Determine how many of the lines below include "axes", then respond with that number and no other text.

━━━━━━━━━━━━━━━━

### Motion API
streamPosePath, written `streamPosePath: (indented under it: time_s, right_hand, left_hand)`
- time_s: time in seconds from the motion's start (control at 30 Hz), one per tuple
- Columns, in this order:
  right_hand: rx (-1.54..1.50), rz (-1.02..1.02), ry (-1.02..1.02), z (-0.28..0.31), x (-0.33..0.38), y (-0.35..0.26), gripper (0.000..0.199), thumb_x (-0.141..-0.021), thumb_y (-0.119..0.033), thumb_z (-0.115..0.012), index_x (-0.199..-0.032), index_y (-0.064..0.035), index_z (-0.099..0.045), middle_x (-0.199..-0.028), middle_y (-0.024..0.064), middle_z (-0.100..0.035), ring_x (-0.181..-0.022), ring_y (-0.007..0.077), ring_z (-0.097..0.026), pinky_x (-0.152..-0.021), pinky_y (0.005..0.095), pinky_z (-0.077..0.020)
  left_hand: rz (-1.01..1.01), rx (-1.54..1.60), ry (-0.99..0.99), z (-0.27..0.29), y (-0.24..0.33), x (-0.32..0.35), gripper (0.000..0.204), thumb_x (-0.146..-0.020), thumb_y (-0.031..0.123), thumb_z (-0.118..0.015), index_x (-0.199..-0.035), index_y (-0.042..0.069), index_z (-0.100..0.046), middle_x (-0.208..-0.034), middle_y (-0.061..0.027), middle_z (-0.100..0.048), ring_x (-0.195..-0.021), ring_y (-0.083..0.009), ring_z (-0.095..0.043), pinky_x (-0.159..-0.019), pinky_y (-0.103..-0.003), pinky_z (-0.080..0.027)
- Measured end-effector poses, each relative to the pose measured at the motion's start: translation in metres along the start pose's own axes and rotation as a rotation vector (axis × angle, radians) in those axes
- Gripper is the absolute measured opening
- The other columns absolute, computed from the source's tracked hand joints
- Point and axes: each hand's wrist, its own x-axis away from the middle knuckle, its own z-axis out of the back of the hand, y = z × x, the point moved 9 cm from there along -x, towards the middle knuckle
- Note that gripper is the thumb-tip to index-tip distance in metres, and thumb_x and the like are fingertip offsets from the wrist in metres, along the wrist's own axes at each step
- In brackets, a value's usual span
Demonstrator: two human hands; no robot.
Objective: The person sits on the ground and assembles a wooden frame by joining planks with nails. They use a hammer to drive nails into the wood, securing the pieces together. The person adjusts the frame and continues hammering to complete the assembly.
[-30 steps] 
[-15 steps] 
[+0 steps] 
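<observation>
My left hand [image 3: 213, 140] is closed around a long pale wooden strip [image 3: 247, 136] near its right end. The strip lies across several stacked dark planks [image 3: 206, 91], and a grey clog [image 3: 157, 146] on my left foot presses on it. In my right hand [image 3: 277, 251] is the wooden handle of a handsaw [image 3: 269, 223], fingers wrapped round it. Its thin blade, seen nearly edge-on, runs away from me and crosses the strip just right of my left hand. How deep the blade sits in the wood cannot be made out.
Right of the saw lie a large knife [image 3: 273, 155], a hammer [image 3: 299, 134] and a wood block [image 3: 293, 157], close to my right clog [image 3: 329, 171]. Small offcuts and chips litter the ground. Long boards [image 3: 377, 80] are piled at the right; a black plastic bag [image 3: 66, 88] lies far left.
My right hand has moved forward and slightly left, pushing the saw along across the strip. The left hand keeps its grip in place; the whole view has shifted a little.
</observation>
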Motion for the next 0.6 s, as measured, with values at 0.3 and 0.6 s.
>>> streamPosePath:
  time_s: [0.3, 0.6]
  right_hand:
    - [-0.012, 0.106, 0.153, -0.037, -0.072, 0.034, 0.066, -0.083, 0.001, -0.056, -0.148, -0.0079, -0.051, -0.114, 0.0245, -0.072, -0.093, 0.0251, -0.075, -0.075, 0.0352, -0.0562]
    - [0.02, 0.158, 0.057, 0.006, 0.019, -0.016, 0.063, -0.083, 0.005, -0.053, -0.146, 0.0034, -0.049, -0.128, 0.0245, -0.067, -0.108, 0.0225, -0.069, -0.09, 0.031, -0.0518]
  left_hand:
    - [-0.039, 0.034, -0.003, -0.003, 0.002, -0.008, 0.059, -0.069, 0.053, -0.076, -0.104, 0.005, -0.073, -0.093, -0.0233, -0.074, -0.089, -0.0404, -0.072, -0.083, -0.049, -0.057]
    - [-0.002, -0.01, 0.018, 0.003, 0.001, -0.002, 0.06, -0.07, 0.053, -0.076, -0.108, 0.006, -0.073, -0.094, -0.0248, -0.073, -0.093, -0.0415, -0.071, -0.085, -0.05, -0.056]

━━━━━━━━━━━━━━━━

▸ WRITTEN RESPONSE
3